- **Aim of the task**
In the entries below, find the line containing "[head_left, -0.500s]" and the line containing "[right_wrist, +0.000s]". Copy those two lines and everything between them exactly, and only that.

- **Records for the exercise**
/---

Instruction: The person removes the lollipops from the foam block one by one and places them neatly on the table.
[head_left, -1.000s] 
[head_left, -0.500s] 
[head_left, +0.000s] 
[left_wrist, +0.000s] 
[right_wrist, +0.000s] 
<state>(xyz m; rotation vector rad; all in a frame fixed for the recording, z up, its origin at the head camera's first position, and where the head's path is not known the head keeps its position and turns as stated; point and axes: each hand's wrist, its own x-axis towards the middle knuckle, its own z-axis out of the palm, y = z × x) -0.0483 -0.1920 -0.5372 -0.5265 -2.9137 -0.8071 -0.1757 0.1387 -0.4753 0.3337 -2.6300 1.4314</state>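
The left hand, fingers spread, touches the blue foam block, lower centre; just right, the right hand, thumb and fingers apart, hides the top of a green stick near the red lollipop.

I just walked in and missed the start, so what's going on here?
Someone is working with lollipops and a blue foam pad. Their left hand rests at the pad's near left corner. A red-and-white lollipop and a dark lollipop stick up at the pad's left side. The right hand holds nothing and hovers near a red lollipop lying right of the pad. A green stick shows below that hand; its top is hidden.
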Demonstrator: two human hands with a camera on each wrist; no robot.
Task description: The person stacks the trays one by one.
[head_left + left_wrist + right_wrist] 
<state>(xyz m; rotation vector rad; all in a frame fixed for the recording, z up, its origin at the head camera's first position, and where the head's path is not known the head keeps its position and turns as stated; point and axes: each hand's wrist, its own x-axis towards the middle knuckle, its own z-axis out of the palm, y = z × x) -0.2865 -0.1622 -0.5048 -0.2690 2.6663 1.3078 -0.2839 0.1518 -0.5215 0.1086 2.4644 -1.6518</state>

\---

- **Response to the exercise**
[head_left, -0.500s] 
[head_left, +0.000s] 
[left_wrist, +0.000s] 
[right_wrist, +0.000s] 

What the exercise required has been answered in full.